JBWPC seeks to join this august catalogue with forty new essays by a diverse cast of authors—including Chapman who gets the literal last word in the final piece, “Reflections in a Double Bourbon”. Naturally, such a wide net of writers drawing from an interdisciplinary well of approaches results in a mixed bag of perspectives. Some offer fresh insights, some update and revise previous studies, some deal with the ephemera and distantly related media cousins to Ian Fleming and his main character. On one hand, we get excellent literary reviews as in Finn Pollard’s exploration of how John Gardner and Raymond Benson tried to keep a Cold Warrior topical and relevant; on the other, we get plot synopses of James Bond Jr. comic books and a simple directory of Bond books available in audio formats. As a result, JBWPC should appeal to an equally diverse readership—those looking for high-brow critical analyses, readers looking for information not widely available elsewhere, but mostly Bond fans wanting to match their own perspectives against this cast of critics. After all, there are as many James Bonds as there are movie goers who’ve watched a 007 film, readers who’ve enjoyed the books, or players who know Bond best from video games named after him.
The anthology is organized into six sections. “Part I: Experiencing the World of Bond” doesn’t deal with Bond essentials, but rather posters, dances in the title sequences, architecture, designer clothes, and two overviews of Bond videogames. Part Two (which includes this reviewer’s own essay) covers Bond music from four perspectives. Then, seven essays look at gender, feminism, and the Bond girls. (Note: Why is it Judi Dench as M is frequently worth discussion as a significant female authority figure but never Lotte Lenya as Col. Klebb or Ilse Steppat as Irma Bunt?)
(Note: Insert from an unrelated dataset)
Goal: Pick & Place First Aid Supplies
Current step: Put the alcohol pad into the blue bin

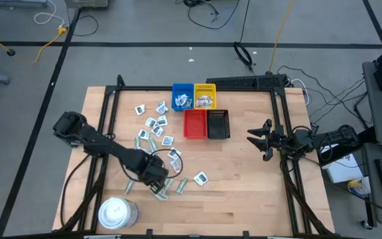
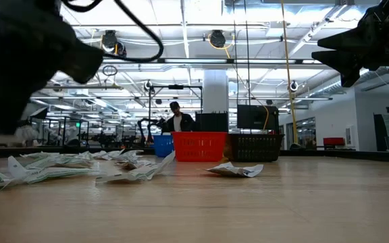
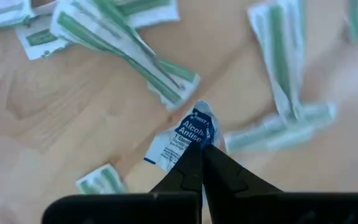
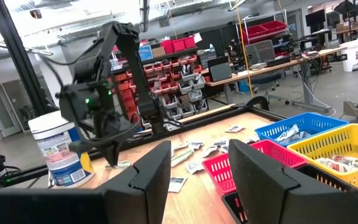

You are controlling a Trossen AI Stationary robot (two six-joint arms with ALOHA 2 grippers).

The original novels don’t take center stage until “Part IV: The World of Ian Fleming” where various writers discuss Fleming’s connections to Allen Dulles and debunk myths regarding Aleister Crowley, Sidney Reilly, and Basil Zaharoff. Two writers look at Fleming’s fictional role in books using him as a character including the very odd “The Fleming Chronicles: The Amazing (Fictional) Exploits of James Bond’s Creator” in which Brad Frank traces, year by year, what different novelists had Fleming do in a variety of unrelated books.
Matters get more serious, briefly, in “Part V: Colonialism, ‘Britishness’ and the Bond Identity” which includes the role of an English secret agent in a changing socio-political environment. Then, Peter Sellers parodying Bond in Casino Royale is examined before the aforementioned overview of James Bond Jr. comic books. The final essays, “Part VI: Rounding Out the World of Bond” were apparently gathered together to finish off the collection, but why wouldn’t “The Gay Bond” or ‘Bond Goes Camping’” by Rob Faunce and “The James Bond/Woody Allen Dialectic” by Andrea Siegel fit better in the section on sexuality and gender? Well, most of the essays in this section could easily have qualified for earlier areas of the book—perhaps it was a matter of balancing things out proportionally.
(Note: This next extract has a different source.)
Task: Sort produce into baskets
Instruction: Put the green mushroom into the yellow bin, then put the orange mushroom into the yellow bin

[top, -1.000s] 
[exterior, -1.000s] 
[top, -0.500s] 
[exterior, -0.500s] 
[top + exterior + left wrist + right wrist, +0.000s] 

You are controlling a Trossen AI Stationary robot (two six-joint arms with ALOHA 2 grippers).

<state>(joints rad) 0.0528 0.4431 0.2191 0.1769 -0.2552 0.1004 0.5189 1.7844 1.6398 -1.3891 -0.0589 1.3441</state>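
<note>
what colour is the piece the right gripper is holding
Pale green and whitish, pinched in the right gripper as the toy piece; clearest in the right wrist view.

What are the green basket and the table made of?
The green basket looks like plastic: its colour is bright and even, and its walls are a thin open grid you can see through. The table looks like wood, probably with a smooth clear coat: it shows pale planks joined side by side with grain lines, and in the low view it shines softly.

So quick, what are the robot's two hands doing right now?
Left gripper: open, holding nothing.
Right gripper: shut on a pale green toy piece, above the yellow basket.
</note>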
Readers who explore the volume as a whole and not just select portions will discover how much all these essays mirror, supplement, augment, and occasionally contradict each other. When these critics look at the world in which 007 operates, three novels get in-depth treatment—Dr. No, Live and Let Die, and From Russia With Love. When they focus on Bond as a character, Casino Royale and Moonraker earn considerable discussion. Goldfinger, OHMSS, and You Only Live Twice get their due, but there’s scant mention of the novels Diamonds Are Forever, The Spy Who Loved Me, or The Man With the Golden Gun. The short stories receive only passing mentions, as do the continuation novels of Kingsley Amis and even Sebastian Faulks. One essay spends pages positing that Ian Fleming was inspired to create 007 due to his disgust over the Cambridge Spy Ring and the treachery of Edward VIII; a later study points out these notions have been made and elaborated on before. The essays on John Barry each provide observations that are stronger when put together as information from one author is often not presented by the other three. Likewise, the essays on gender are best served as a group as they explore sexuality from a wide spectrum of perspectives making for an interesting “round-table” discussion.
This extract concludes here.